- WHAT YOU NEED TO DO
Output all of the data exactly as it appears, but leave out any pictures it contains.

..........

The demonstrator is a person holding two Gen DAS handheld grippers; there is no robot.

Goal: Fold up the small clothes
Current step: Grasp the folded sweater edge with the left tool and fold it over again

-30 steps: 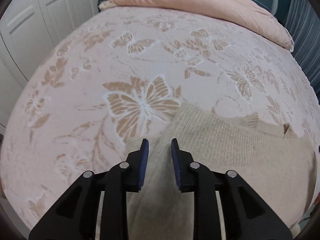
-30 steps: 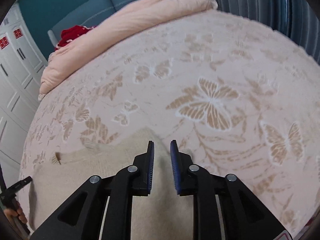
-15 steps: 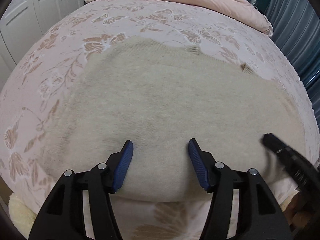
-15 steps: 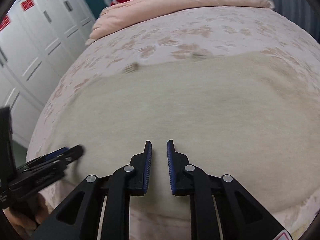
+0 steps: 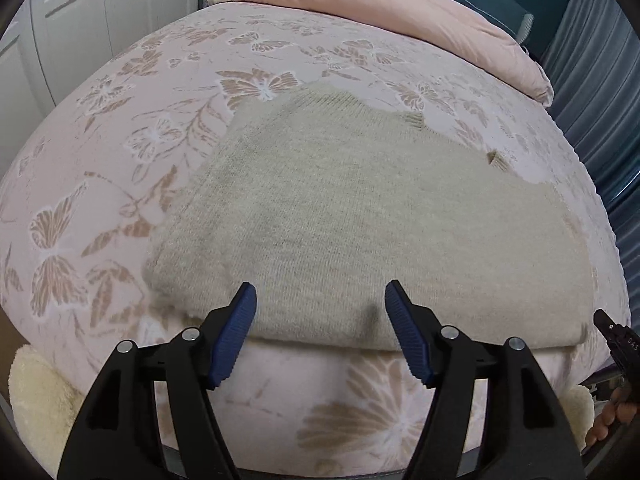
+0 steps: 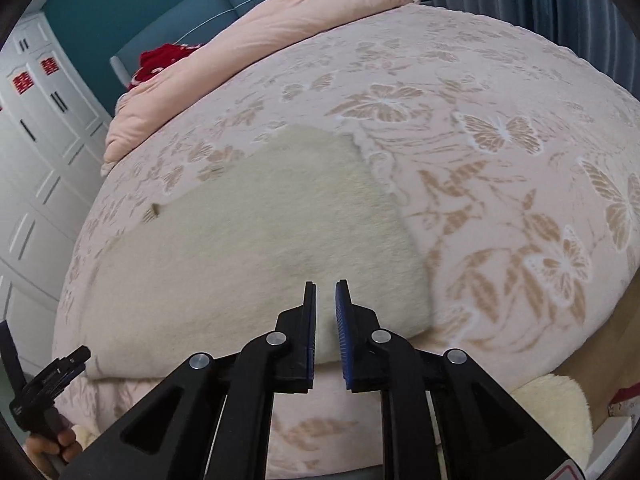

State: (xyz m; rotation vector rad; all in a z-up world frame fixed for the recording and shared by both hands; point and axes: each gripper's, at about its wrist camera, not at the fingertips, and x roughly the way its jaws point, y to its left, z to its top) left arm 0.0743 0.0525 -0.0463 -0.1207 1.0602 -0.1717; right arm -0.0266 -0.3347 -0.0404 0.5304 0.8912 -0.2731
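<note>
A cream knit sweater lies flat and folded on the bed near its front edge; it also shows in the right wrist view. My left gripper is open and empty, its blue pads just in front of the sweater's near edge. My right gripper has its jaws nearly together with a narrow gap, holding nothing, above the sweater's near right corner. Each gripper's body shows at the other view's lower edge.
The bed has a pink cover with tan butterflies. A pink duvet is rolled at the headboard, with a red item beside it. White wardrobes stand left, blue curtains right. A cream fluffy rug lies below.
Both grippers let go of the sweater and pulled back toward the bed's front edge. The left gripper opened wide. The sweater now lies folded and still.
</note>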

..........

- EXERCISE RESULT
The demonstrator is a person holding two Gen DAS handheld grippers; there is no robot.

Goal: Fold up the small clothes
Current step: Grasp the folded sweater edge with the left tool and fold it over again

-30 steps: 
-30 steps: 
-15 steps: 
-15 steps: 
+0 steps: 
+0 steps: 

State: (xyz m; rotation vector rad; all in a z-up world frame fixed for the recording and shared by both hands; point and axes: each gripper's, at about its wrist camera, not at the fingertips, and x roughly the way its jaws point, y to its left, z to its top) left arm 0.0743 0.0525 -0.0463 -0.1207 1.0602 -0.1717; right arm -0.0266 -0.3347 -0.0404 0.5304 0.8912 -0.2731
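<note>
A cream knit sweater lies flat and folded on the bed near its front edge; it also shows in the right wrist view. My left gripper is open and empty, its blue pads just in front of the sweater's near edge. My right gripper has its jaws nearly together with a narrow gap, holding nothing, above the sweater's near right corner. Each gripper's body shows at the other view's lower edge.
The bed has a pink cover with tan butterflies. A pink duvet is rolled at the headboard, with a red item beside it. White wardrobes stand left, blue curtains right. A cream fluffy rug lies below.
Both grippers let go of the sweater and pulled back toward the bed's front edge. The left gripper opened wide. The sweater now lies folded and still.
</note>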

This completes the output for the exercise.